Certainly, the small percentage of illicit professionals who engage in nefarious claims practices results in a huge cost for the insurance industry to bear, but MGAs who handle claims with the appropriate local knowledge at hand are likely to bring greater profitability to their programs. Their ability to successfully apply data-mining techniques to identify repeat abusers can ferret out a lion's share of fraud and abuse.

The local MGA is also likely to provide the carrier with a sustainable competitive advantage by readily adapting its operation to sudden changes in local laws or regulation.

Today, insurance regulatory agencies focus a great amount of their time and resources on market conduct examinations, and these exercises are carried out utilizing very specific local standards and with little room for error. There is a clear expectation on the part of the regulator that the MGA is handling the carrier's business in strict compliance with state and local rules.

Regional MGAs often approach these market conduct examinations from the perspective that as long as they engage in "gold standard" underwriting and claims procedures, they will pass muster with the state insurance regulator. While these practices are important, they are only considered a starting point in today's regulatory environment.
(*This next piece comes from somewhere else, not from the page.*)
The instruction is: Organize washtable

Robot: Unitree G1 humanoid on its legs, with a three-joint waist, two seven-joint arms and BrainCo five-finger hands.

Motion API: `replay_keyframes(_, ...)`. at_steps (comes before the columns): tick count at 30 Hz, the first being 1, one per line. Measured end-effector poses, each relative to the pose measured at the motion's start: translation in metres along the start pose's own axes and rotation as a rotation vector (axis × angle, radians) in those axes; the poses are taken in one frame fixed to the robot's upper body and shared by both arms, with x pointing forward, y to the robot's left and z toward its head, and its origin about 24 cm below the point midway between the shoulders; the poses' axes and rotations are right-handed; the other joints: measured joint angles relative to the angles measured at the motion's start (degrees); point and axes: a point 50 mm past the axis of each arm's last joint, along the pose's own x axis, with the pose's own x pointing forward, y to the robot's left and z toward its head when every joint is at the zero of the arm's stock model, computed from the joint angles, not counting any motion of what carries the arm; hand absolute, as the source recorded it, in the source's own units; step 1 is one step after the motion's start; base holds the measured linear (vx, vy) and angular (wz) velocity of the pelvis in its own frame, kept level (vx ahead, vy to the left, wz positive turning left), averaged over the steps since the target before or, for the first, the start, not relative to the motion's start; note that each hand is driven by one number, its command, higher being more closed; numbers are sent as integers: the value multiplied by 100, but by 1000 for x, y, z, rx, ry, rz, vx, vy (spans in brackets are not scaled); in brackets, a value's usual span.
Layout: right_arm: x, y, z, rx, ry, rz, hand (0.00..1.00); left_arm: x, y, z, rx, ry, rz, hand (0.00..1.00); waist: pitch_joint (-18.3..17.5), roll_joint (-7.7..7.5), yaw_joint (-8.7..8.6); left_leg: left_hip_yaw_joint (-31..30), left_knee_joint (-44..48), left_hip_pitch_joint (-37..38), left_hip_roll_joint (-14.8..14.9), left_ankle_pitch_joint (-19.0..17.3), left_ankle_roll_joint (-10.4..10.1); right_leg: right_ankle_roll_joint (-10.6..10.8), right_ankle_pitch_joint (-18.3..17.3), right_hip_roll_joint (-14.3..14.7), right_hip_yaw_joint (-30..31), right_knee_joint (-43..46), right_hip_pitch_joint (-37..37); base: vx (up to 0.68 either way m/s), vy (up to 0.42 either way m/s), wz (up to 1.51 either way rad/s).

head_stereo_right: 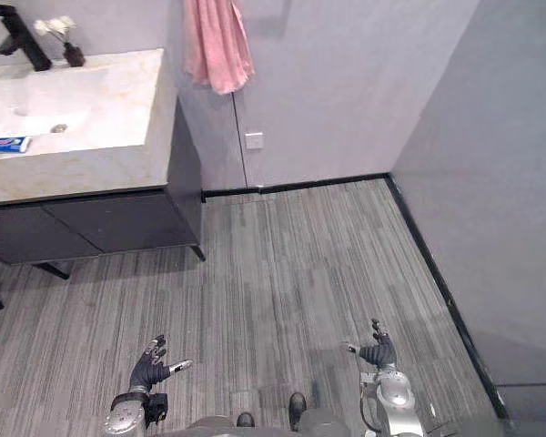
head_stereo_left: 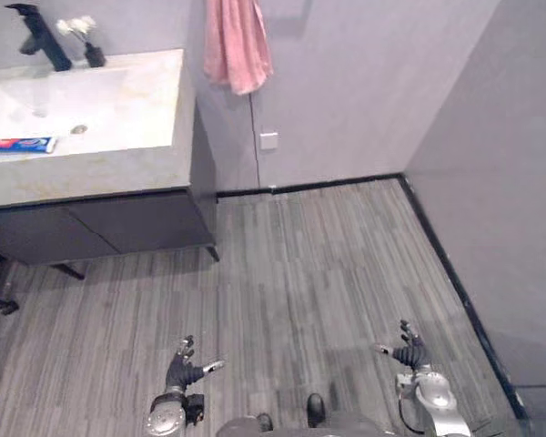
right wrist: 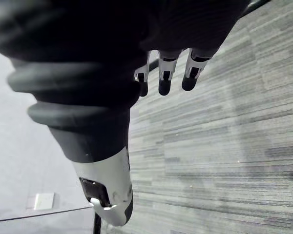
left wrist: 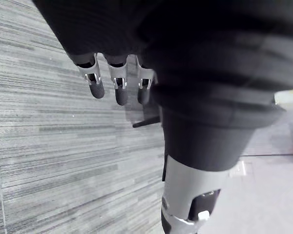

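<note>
Counter [head_stereo_left: 118, 168] not yet tidied; both hands empty and well away

Counter of pale stone stands at the far left against the wall, over a dark cabinet [head_stereo_left: 100, 223]. On it, a toothpaste tube [head_stereo_left: 18, 144] lies flat at the near edge of the sink [head_stereo_left: 27, 100]. A black tap [head_stereo_left: 41, 36] and a small dark vase with white flowers [head_stereo_left: 93, 50] stand at the back. A pink towel [head_stereo_left: 237, 45] hangs on the wall just past the counter's right end.

By the look of it, tidying has not begun; the tube seems the loose item left to put away.

The left hand [head_stereo_left: 184, 369] and right hand [head_stereo_left: 408, 350] hang low over the floor [head_stereo_left: 300, 273], fingers spread and relaxed, holding nothing. Bare striped floor lies open between robot and counter. The right wall, with its black skirting, closes that side.
</note>
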Motion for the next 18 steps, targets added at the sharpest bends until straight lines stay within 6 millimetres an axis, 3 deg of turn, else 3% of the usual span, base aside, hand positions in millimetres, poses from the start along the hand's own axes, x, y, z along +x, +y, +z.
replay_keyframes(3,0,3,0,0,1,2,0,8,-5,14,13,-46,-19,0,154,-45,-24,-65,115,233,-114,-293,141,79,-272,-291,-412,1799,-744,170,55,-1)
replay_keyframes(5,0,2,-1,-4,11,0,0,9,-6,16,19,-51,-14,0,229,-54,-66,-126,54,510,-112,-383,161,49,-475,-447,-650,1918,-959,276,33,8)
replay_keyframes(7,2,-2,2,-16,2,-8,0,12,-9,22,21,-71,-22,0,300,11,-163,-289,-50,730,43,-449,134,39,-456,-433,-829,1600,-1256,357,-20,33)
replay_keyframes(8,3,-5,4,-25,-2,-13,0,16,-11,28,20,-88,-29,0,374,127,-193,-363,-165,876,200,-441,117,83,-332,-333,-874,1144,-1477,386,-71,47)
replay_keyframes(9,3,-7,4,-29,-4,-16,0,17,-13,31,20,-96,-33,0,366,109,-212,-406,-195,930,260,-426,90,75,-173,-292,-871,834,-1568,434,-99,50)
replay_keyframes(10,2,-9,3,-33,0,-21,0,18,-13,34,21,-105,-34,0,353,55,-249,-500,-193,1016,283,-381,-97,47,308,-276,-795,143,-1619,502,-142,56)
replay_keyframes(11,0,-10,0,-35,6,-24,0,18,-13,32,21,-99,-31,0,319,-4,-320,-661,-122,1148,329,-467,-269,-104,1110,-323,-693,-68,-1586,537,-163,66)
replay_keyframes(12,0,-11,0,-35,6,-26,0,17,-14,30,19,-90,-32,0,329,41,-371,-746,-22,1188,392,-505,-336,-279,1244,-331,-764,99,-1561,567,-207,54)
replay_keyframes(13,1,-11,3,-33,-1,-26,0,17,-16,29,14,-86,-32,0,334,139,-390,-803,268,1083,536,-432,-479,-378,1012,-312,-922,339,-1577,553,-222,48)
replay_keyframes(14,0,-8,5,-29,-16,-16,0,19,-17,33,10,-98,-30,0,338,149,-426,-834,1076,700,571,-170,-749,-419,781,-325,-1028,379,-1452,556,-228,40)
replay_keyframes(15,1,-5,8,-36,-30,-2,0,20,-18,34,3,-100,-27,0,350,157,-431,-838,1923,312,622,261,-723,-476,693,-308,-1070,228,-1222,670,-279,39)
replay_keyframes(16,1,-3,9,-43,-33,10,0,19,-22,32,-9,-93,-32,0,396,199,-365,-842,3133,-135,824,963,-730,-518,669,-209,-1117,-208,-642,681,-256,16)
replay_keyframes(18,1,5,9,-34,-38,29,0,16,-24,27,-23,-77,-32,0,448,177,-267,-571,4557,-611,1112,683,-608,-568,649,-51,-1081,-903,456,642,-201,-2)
The insurance regulator has an expectation that the MGA is keenly aware of the precise interpretation of laws and insurance department regulations by local courts and administrative bodies, and those are the standards that it will enforce.

An MGA who only has a vague or general understanding of these requirements will fail their carrier and be deemed to be non-compliant. Local MGAs, however, are more likely to closely follow the current trends applicable to local insurance laws and regulations, and they are therefore more likely to protect their carrier client from regulatory violations.

Local MGAs possess the critical skills and knowledge base to maximize the opportunities for a carrier's profit on program business. While it is wise for a carrier to conduct its traditional operational due diligence when considering the retention of an MGA, it must also examine the MGA's familiarity with local practices, procedures and the environmental nuances that will impact the prospective program.

By doing so, the insurance carrier and the MGA can enter into a solid partnership that will be long lasting and financially successful.

Michael D. Jaffe is chair of National City Service Agency Inc., a general agent writing New York livery business for Delos Insurance Company.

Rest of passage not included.